All that should be output is the block of lines below from the line with "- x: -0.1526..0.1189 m" to the line with "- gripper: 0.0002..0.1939", both included, exactly as written.

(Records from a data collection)
====

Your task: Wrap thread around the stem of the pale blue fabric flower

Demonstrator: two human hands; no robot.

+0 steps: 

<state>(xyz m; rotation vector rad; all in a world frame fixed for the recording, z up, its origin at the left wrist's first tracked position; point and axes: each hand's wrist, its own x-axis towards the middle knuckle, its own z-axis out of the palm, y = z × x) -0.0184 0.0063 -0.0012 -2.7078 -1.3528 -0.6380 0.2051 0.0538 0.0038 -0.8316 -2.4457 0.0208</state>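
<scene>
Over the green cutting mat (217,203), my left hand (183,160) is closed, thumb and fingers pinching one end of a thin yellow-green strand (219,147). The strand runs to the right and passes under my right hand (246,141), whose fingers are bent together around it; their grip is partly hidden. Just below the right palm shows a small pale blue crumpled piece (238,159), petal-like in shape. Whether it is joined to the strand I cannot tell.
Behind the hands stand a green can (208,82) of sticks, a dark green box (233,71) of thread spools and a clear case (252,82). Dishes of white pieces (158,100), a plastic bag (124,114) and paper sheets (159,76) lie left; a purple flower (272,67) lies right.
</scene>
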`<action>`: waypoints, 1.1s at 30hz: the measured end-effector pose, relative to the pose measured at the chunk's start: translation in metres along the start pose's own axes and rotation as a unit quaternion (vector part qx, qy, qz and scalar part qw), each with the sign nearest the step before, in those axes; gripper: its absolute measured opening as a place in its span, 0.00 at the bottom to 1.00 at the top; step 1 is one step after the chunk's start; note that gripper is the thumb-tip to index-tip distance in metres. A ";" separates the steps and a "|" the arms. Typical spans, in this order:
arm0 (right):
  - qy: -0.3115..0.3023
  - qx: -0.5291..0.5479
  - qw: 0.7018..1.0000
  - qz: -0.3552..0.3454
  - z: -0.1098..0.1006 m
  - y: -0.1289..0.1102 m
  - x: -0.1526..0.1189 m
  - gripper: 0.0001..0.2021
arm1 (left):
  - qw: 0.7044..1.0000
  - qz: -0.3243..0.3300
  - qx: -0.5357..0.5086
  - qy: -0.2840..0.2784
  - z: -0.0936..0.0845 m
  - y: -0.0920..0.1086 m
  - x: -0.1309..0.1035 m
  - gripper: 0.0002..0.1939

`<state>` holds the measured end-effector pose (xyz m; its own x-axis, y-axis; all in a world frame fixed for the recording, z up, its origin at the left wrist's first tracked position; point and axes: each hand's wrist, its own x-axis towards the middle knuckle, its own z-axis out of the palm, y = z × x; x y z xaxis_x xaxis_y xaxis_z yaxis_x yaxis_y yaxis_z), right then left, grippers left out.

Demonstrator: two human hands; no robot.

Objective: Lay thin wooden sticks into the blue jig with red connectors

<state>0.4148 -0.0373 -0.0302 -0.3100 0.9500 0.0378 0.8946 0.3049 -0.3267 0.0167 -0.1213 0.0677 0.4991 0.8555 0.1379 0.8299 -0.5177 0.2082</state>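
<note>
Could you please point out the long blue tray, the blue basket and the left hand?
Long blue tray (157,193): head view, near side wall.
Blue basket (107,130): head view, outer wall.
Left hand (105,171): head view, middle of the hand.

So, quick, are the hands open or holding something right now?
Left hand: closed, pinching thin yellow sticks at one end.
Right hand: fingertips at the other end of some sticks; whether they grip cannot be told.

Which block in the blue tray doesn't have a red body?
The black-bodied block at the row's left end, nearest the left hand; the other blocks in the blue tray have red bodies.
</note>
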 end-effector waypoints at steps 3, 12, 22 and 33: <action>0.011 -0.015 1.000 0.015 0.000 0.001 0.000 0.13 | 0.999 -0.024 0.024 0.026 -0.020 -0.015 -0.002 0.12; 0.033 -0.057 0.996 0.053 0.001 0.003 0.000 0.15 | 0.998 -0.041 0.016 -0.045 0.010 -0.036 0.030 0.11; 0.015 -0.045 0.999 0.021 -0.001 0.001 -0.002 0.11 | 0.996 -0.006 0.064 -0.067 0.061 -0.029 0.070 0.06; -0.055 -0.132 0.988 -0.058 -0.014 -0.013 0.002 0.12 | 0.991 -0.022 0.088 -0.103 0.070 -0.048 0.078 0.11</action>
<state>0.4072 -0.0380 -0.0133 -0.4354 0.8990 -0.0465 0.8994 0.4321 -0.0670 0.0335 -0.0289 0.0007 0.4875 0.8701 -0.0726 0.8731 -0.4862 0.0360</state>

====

(Finished exercise):
  - x: -0.1526..0.1189 m
  - gripper: 0.0001..0.2021
arm1 (left):
  - qw: 0.7044..1.0000
  - qz: -0.3243..0.3300
  - qx: -0.5357..0.5086
  - qy: -0.2840..0.2784
  - z: -0.0936..0.0845 m
  - y: -0.0920..0.1086 m
  - x: -0.1309..0.1035 m
  - gripper: 0.0002..0.1939

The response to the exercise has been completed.